WHAT IS NEEDED
Your copy should begin with the line containing "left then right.", end with the line containing "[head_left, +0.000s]", match the listing below exactly, and contain no pictures.

COLLECTED DATA
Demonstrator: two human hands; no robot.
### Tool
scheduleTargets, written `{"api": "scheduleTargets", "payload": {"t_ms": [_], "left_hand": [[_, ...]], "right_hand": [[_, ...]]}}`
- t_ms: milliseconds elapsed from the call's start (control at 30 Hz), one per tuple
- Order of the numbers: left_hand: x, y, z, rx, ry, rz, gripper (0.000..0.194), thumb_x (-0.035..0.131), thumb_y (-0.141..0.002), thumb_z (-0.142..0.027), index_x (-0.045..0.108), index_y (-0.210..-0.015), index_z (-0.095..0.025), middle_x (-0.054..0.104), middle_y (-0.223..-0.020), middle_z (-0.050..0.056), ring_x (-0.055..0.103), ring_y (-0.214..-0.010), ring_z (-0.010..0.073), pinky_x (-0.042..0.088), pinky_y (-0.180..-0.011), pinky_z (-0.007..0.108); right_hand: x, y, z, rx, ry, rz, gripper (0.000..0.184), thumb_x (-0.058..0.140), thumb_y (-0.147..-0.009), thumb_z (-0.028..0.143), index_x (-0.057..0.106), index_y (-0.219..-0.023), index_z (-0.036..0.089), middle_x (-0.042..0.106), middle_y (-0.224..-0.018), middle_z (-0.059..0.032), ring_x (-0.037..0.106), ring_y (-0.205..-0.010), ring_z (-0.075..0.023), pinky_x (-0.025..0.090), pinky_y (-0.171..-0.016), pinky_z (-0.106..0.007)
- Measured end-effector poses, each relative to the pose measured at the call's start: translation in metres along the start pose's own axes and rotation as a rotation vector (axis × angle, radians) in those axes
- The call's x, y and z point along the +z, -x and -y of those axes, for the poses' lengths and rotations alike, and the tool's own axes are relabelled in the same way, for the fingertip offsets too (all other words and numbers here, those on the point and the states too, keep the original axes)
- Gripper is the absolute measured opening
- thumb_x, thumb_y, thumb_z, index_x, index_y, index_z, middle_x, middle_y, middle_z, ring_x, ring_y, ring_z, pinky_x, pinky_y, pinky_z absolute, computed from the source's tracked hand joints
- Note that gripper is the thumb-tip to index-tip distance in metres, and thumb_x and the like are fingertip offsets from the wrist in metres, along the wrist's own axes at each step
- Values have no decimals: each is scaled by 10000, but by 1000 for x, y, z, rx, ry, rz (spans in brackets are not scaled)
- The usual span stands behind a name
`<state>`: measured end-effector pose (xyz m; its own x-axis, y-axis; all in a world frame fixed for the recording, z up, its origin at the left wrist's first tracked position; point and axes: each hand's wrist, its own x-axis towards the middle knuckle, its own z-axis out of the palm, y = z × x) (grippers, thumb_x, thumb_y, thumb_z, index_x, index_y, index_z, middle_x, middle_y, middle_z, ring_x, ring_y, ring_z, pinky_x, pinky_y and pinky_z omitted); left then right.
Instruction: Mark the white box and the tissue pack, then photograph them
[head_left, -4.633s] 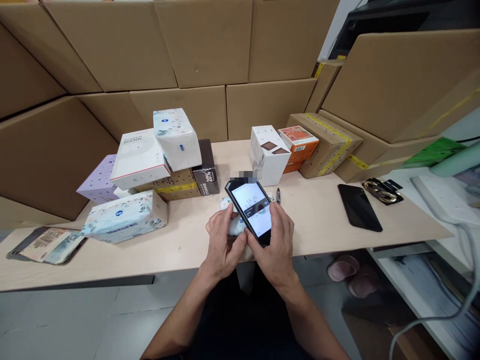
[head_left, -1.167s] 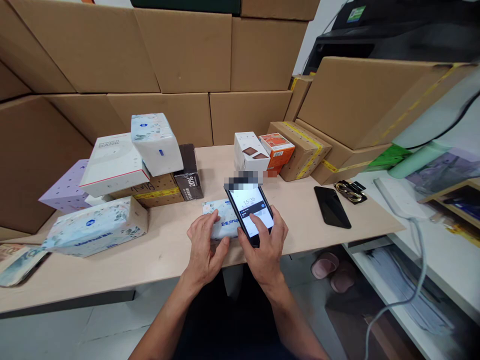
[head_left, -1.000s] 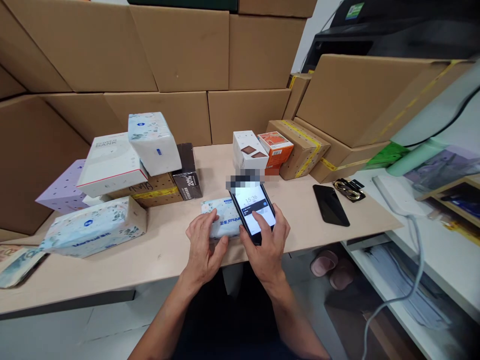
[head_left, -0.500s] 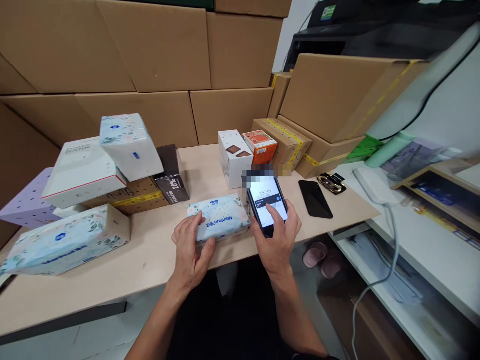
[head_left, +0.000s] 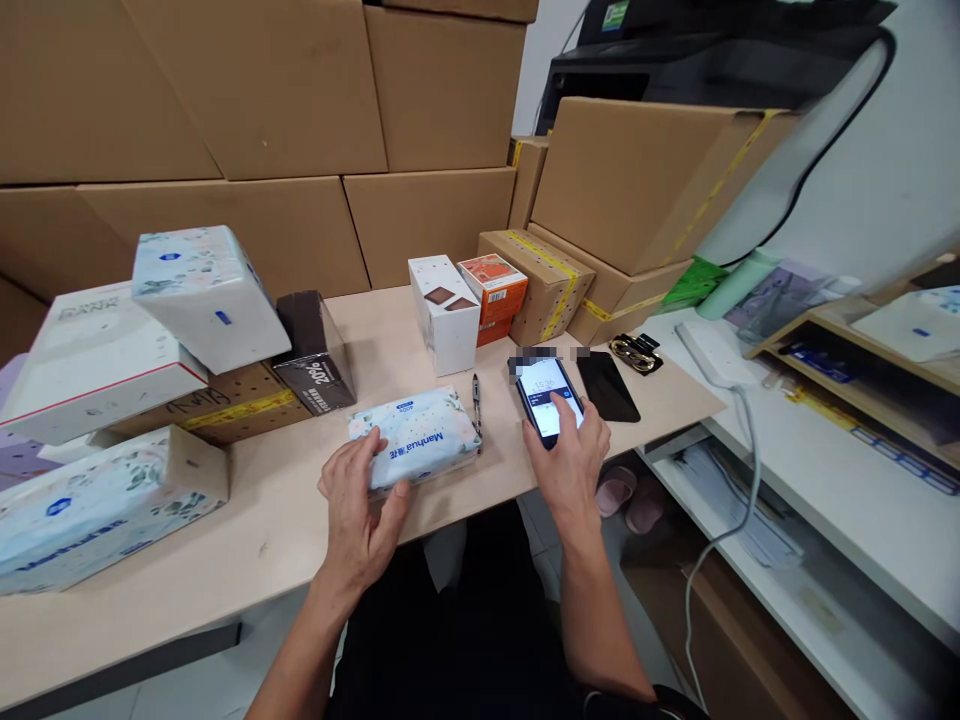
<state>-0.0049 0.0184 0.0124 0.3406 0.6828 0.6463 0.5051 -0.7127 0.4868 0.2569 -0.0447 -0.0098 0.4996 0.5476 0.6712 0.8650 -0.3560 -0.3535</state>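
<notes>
My right hand [head_left: 572, 461] holds a black phone [head_left: 547, 398] with a lit screen low over the desk's right part, thumb resting on the screen. My left hand [head_left: 358, 501] grips the near left end of a small pale-blue tissue pack [head_left: 415, 436] that lies flat on the wooden desk [head_left: 300, 500]. A black pen [head_left: 476, 398] lies just right of the pack. A second dark phone [head_left: 607, 385] rests face down on the desk beside the held phone.
Stacked boxes and tissue packs [head_left: 196, 295] crowd the desk's left. A white box [head_left: 443, 312] and orange box [head_left: 492, 293] stand at the back. Cardboard cartons [head_left: 645, 185] wall the rear and right. A gold clip [head_left: 636, 352] and a white power strip [head_left: 716, 353] lie right.
My right hand has carried the lit phone rightward and down toward the dark phone. The tissue pack is now fully uncovered, and the pen beside it shows. The view has swung right.
</notes>
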Motion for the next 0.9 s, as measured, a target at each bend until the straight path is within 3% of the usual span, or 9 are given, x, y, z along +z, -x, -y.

EXERCISE RESPONSE
`<state>`: measured end-effector pose (xyz m; its own x-axis, y-axis; all in a world frame fixed for the recording, z up, its origin at the left wrist's first tracked position; point and axes: each hand's wrist, its own x-axis towards the middle knuckle, its own z-axis out of the palm, y = z × x) (grippers, thumb_x, thumb_y, thumb_z, index_x, index_y, index_z, middle_x, middle_y, middle_z, ring_x, ring_y, ring_z, pinky_x, pinky_y and pinky_z omitted); left then right.
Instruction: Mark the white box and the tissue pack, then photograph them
[head_left, -4.633s] 
[head_left, -1.167s] 
[head_left, -1.000s] 
[head_left, -0.500s] 
[head_left, +0.000s] 

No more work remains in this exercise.